My Friends Don't Get My Favorite Band
In the last few years, I’ve gotten super into music. I like mostly indie bands, and I’m constantly trying to get my friends to come along with me to shows. A lot of times, they don’t—which I’m fine with. But they also make fun of my “pretentious” taste in music, which I’m not fine with. It really hurts my feelings. I don’t know why I love the bands I do. I just do! And to get made fun of about something that means so much to me is really hard. What should I do? Throw away my band tees? Delete my Spotify? Start listening to Shawn Mendes even though I'm a Mac Demarco girl?
Taste—whether it's the clothes you wear or the art you hang on your walls or the music you listen to—is something we can't help but feel a little defensive about. Because it's so personal, an attack on something you love can feel like a direct attack against you. Another thing about taste: It’s impossible to have a clear-cut definition about why something speaks to you.
Sure, the guitar lines might be on-point and the chorus might be addictive.

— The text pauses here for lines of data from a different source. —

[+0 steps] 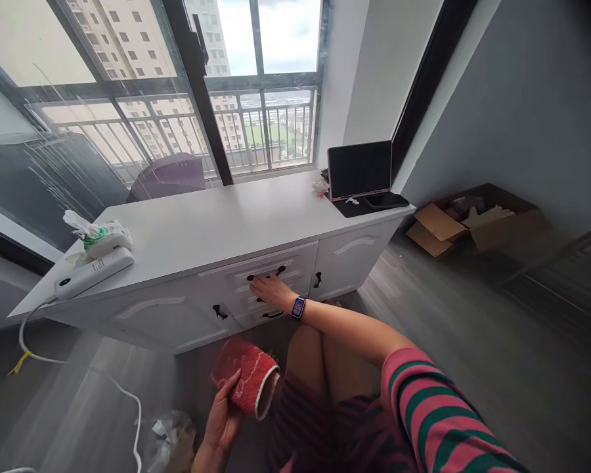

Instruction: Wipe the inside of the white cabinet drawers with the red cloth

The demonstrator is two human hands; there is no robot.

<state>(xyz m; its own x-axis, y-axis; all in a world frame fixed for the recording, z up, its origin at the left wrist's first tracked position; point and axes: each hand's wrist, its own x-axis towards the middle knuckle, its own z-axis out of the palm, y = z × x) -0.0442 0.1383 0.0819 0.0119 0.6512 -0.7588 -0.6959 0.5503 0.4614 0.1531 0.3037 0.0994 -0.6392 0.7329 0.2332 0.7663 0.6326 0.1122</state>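
Note:
My left hand (225, 414) is closed on a red folded cloth with white edging (246, 381), which looks like a towel, above the floor in front of the cabinet. My right hand (272, 289), with a smartwatch at its wrist, reaches to the top drawer (300, 259) of the white cabinet (177, 243). Its fingers are curled over the black drawer handle (281, 270), covering most of it. The drawer appears closed. Lower drawer handles (272, 315) show partly below that hand.
A tissue pack (109, 238) and a white power strip (96, 272) lie at the cabinet top's left end, its cord trailing to the floor. A tablet (359, 169) and a phone (385, 200) are at the right. An open cardboard box (509, 230) stands beyond; a plastic bag (170, 440) lies lower left.

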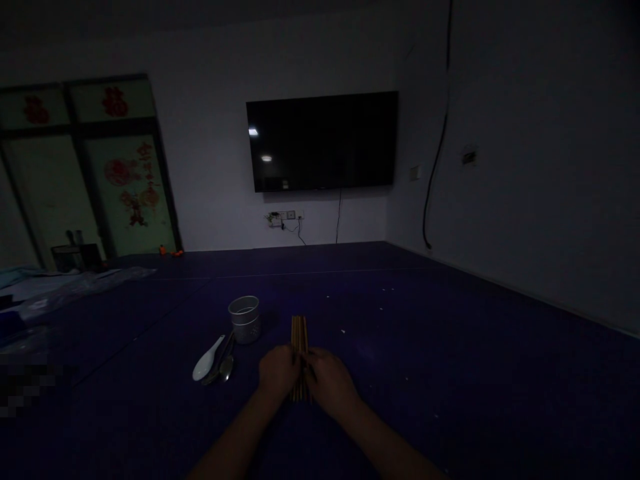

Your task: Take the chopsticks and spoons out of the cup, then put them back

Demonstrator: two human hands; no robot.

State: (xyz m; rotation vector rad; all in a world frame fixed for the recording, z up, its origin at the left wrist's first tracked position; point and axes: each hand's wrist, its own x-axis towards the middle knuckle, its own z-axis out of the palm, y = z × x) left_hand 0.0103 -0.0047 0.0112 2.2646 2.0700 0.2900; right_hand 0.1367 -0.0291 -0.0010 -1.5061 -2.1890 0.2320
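Note:
A bundle of wooden chopsticks (pixel 299 330) lies lengthwise before me on the dark blue surface. My left hand (pixel 278 370) closes on the bundle from the left side. From the right, my right hand (pixel 330 380) grips the same chopsticks, with its fingertips near those of the left. Dim light hides the exact finger positions. Left of the hands stands an upright metal utensil holder (pixel 245 320) with small holes low in its wall. Beside it lie a white soup spoon (pixel 207 360) and metal spoons (pixel 227 369).
Small white bits (pixel 343 331) are scattered on the blue surface (pixel 480 373) to the right. Crumpled clear plastic (pixel 85 287) lies at the far left. A television (pixel 323 143) hangs on the back wall, and a black cable (pixel 435 180) runs down the right wall.

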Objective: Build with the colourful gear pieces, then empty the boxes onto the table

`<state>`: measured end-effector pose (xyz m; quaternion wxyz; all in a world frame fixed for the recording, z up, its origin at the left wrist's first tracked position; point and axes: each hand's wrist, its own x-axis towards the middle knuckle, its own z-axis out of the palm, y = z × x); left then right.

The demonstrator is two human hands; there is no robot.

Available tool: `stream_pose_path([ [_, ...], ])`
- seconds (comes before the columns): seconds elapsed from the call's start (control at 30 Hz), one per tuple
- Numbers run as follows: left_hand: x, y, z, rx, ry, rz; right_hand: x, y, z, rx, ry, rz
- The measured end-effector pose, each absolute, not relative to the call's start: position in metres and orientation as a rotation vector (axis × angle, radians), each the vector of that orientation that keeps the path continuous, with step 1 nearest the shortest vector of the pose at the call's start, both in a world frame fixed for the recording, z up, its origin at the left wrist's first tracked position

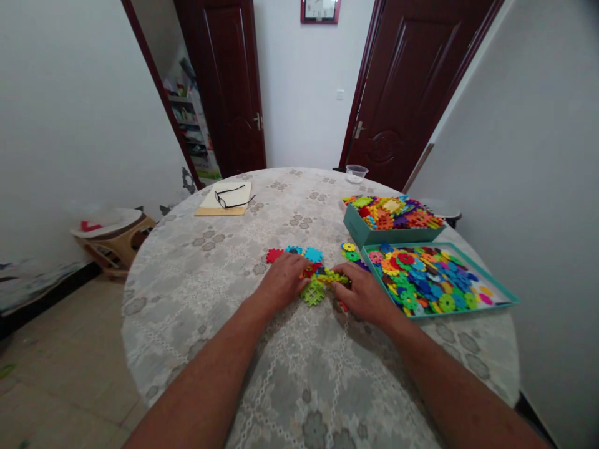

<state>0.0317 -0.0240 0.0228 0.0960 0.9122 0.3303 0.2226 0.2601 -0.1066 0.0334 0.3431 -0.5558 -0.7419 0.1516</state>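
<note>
Over the middle of the table, my left hand (pixel 283 282) curls its fingers onto a group of joined interlocking plastic building pieces. A lime green piece (pixel 312 294) shows below its fingertips, and part of a red one (pixel 309 270) beside them. My right hand (pixel 361 292) pinches a yellow-green piece (pixel 331 277) against the group's right side. Just beyond my left hand lie a red square piece (pixel 274 255) and a light blue one (pixel 313 254). A small orange-red piece (pixel 343 306) peeks out under my right hand. My fingers hide how the pieces join.
On the right, a shallow teal tray (pixel 486 274) holds many round notched pieces. Behind it stands a teal box (pixel 393 236) heaped with square ones. Loose discs (pixel 349 247) lie left of the tray. Glasses (pixel 234 198) rest on a notebook (pixel 219 212); a clear bowl (pixel 356 173) stands far back.
</note>
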Motion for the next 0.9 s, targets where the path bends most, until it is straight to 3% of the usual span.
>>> stream_pose_path([
  [0.37,0.044,-0.023,0.016,2.826,1.118,0.482,0.262,-0.109,0.037,-1.416,-1.997,0.405],
  [0.57,0.042,-0.025,0.025,2.860,1.144,0.665,0.260,-0.110,0.033,-1.289,-2.002,0.344],
  [0.9,0.048,-0.046,0.037,2.242,0.790,0.783,0.249,-0.120,0.039,-1.108,-2.071,0.410],
])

But Pitchfork criticism and technicalities aside, a great song simply makes you feel great—and that’s the most special part about the whole listening experience. There’s a pretty good chance your friends are making fun of your (probably superior!) music taste because, deep down in the depths of their brains, they’re worried there’s something wrong with them for not loving these critically-acclaimed indie bands as much, or for discovering them first. They will never, ever admit this to you, but that doesn’t mean it’s not true.
We’ve all found a band virtually unlistenable despite being beloved by all or having earned a breathless review in Rolling Stone. (If someone could explain the enduring appeal of U2 to us, we’d appreciate it greatly.) Everyone’s ears are different! But it can still be frustrating to wonder what you’re missing, and why you don’t ~get it~ (whatever itmay be). By now you probably know that insecure humans who aren’t all that comfortable in their own skin like to overcompensate by making fun of other people who either a) like things that might be a little left of center or b) don’t like the exact same things as they do.
So listen to the music that makes you happy. You can't make everyone happy, but you can make yourself happy. Of course, that’s not to say the happiness you get from music will entirely make up for the general bummerness that comes along with being made fun of, but it’ll come close.
Don’t settle for the Top 40s just because that’s what everyone else is listening to (that said, there’s absolutely nothing wrong with loving pop music!). Bottom line: If you love a band, don’t feel bad about it! Listen to them, don’t be shy about telling your friends, and, even if they’re not a huge fan at first, don’t rule it out down the line. Just saying, it took forever for some of our friends to become as obsessed with, say, Years & Years or The 1975 (see baby Matty up there?) as we were. And if they don’t end up loving them as much as you, that’s fine too. After all, going to concerts alone is actually amazing.